(PROBLEM TO SOLVE):
Below are some entries. Repeat exactly the lines from the one with "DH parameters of" through the one with "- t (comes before", and only those.

Content starts

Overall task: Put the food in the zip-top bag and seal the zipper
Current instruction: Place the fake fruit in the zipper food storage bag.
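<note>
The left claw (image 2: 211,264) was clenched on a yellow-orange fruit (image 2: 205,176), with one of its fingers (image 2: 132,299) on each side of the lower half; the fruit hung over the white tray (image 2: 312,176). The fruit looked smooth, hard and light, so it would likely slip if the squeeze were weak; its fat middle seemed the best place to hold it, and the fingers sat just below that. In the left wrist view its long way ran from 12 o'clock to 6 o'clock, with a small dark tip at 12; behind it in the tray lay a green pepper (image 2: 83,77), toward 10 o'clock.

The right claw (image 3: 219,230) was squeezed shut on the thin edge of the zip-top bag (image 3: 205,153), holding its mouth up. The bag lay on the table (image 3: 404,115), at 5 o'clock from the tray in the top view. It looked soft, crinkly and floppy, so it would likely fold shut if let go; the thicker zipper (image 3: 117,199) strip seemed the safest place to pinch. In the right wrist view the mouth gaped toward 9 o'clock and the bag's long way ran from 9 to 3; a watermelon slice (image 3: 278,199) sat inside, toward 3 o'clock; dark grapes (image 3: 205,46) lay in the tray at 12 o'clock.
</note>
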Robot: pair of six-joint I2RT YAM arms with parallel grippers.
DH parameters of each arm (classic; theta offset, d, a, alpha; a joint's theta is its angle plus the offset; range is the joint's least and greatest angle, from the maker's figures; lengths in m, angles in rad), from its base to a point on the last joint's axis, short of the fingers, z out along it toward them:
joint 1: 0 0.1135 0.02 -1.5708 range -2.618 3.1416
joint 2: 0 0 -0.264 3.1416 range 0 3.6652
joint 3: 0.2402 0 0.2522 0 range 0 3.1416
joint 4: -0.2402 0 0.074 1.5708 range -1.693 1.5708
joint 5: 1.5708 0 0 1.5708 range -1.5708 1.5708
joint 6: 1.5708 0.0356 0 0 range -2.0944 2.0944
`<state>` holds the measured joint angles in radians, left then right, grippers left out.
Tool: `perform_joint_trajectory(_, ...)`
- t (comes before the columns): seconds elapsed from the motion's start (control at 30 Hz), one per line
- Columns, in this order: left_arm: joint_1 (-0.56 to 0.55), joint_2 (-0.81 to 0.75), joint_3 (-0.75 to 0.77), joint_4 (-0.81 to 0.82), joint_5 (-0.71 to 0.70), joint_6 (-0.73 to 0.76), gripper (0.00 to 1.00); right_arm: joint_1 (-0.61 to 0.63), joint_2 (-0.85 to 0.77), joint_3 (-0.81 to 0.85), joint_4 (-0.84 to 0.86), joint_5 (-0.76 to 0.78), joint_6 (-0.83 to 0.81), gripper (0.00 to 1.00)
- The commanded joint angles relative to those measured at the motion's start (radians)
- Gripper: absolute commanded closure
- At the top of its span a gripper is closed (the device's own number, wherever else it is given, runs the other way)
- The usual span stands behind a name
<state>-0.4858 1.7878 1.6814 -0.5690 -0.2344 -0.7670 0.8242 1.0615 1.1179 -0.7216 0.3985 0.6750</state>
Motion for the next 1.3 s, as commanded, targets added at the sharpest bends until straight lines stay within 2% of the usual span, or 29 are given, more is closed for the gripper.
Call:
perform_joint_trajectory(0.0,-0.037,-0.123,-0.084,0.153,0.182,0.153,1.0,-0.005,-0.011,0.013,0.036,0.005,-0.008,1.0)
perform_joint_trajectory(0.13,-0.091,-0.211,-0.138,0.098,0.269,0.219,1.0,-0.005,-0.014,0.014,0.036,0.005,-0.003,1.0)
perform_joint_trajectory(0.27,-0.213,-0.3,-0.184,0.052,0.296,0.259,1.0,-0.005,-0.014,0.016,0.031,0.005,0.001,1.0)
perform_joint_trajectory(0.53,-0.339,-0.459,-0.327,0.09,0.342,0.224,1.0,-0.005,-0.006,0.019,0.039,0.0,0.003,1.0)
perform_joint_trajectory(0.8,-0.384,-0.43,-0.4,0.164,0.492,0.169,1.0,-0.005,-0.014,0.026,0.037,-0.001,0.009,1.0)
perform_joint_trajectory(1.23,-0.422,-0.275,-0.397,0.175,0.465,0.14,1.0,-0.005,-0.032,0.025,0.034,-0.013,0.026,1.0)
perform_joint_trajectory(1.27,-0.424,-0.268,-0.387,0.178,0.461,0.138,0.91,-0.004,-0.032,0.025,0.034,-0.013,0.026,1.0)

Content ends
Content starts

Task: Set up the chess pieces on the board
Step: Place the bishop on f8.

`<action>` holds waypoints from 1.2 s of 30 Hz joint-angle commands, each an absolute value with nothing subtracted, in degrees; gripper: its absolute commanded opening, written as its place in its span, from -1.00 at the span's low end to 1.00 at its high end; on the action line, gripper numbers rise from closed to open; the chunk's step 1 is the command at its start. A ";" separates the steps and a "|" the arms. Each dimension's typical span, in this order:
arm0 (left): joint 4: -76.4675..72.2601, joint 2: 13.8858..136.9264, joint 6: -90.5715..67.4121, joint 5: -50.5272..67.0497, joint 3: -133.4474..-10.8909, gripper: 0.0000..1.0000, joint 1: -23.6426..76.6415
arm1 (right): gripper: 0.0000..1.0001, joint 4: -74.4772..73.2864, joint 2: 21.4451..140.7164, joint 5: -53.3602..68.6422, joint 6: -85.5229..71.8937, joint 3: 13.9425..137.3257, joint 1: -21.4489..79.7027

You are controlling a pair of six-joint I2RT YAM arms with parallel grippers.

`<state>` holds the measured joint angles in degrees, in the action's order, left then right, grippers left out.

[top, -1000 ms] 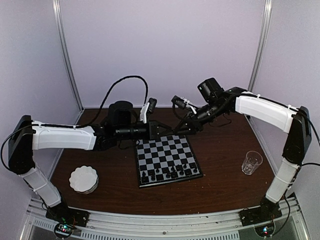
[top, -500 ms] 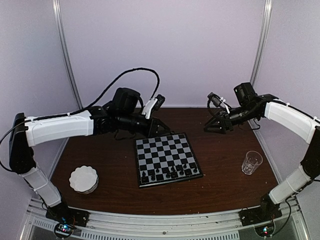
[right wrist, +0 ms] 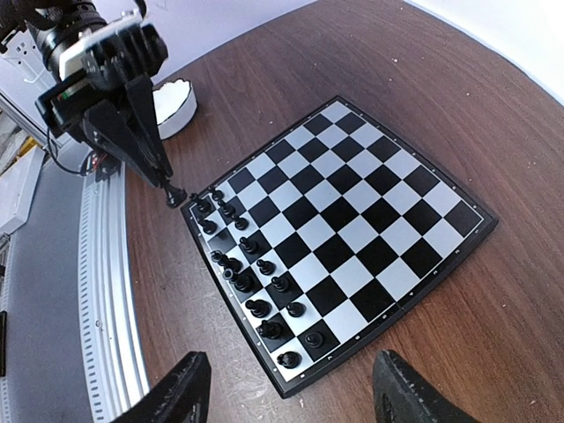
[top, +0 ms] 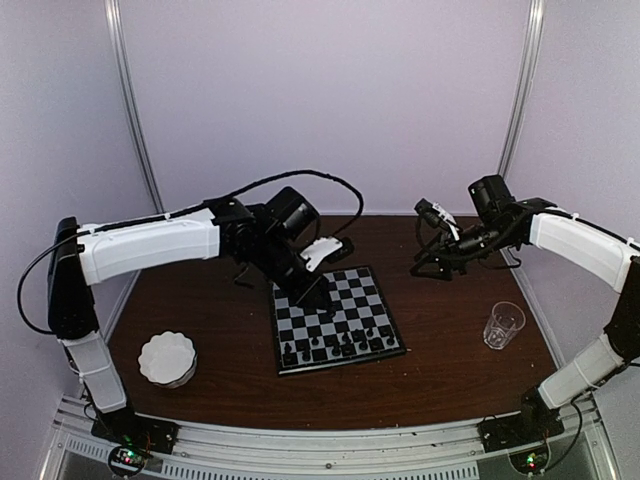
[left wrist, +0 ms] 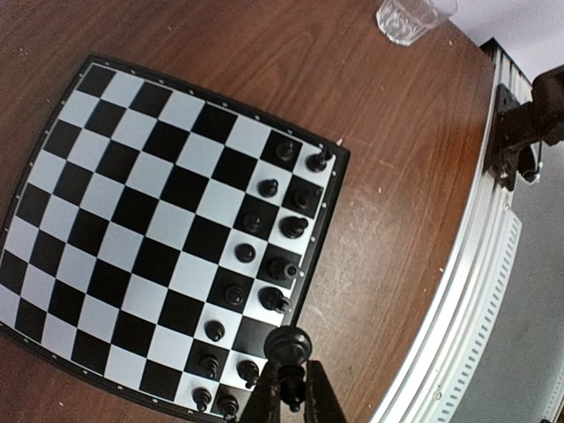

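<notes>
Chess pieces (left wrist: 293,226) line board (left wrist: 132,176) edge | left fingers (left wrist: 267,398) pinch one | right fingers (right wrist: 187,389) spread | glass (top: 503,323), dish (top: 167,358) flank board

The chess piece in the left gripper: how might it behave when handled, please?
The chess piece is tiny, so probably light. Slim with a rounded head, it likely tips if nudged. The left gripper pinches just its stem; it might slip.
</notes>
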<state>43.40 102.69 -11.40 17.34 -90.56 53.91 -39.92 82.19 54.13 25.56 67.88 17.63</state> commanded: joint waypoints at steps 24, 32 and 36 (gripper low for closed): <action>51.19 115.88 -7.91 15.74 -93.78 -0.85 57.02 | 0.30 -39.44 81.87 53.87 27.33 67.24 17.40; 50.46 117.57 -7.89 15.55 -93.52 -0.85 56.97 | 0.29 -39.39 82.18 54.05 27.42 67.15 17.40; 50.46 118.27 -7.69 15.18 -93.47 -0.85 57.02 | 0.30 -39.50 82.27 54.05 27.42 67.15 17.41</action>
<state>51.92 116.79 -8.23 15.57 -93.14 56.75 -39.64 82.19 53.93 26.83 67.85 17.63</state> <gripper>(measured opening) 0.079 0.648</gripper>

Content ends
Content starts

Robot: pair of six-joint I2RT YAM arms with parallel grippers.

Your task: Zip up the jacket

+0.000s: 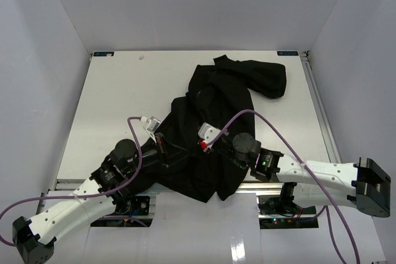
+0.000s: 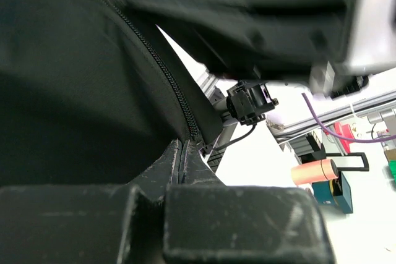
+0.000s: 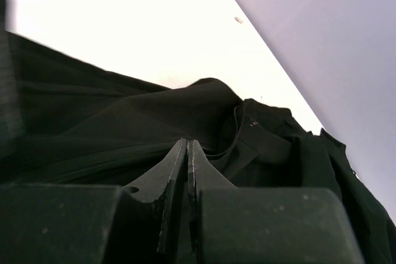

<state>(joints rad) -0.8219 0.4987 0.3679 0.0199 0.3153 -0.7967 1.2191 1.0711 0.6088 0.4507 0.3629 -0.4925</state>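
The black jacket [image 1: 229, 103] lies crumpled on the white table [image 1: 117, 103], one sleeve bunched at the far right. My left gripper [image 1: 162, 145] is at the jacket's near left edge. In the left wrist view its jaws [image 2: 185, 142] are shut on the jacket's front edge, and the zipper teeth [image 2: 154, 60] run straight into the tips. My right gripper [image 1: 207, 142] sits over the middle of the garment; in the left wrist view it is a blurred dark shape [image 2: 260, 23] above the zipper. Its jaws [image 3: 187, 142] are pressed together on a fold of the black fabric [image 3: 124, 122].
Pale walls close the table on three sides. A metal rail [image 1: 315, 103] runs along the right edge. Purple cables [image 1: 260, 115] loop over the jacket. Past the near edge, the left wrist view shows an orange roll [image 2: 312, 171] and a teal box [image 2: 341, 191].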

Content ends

(SOLUTION FOR THIS TASK):
DH parameters of each arm (classic; theta offset, d, a, alpha; a joint's theta is its angle plus the offset; range is the joint's least and greatest angle, from the maker's figures; lengths in m, angles in rad), from its base to a point on the last joint's axis, short of the fingers, z out along it toward them:
joint 1: 0 0.1135 0.02 -1.5708 range -2.618 3.1416
joint 2: 0 0 -0.264 3.1416 range 0 3.6652
joint 3: 0.2402 0 0.2522 0 range 0 3.1416
joint 4: -0.2402 0 0.074 1.5708 range -1.693 1.5708
joint 5: 1.5708 0 0 1.5708 range -1.5708 1.5708
joint 6: 1.5708 0.0356 0 0 range -2.0944 2.0944
`<state>` holds the measured joint angles in radians, left then right, grippers left out.
Tool: `perform_joint_trajectory(_, ...)`
- t (comes before the columns): seconds elapsed from the motion's start (control at 30 Hz), one per line

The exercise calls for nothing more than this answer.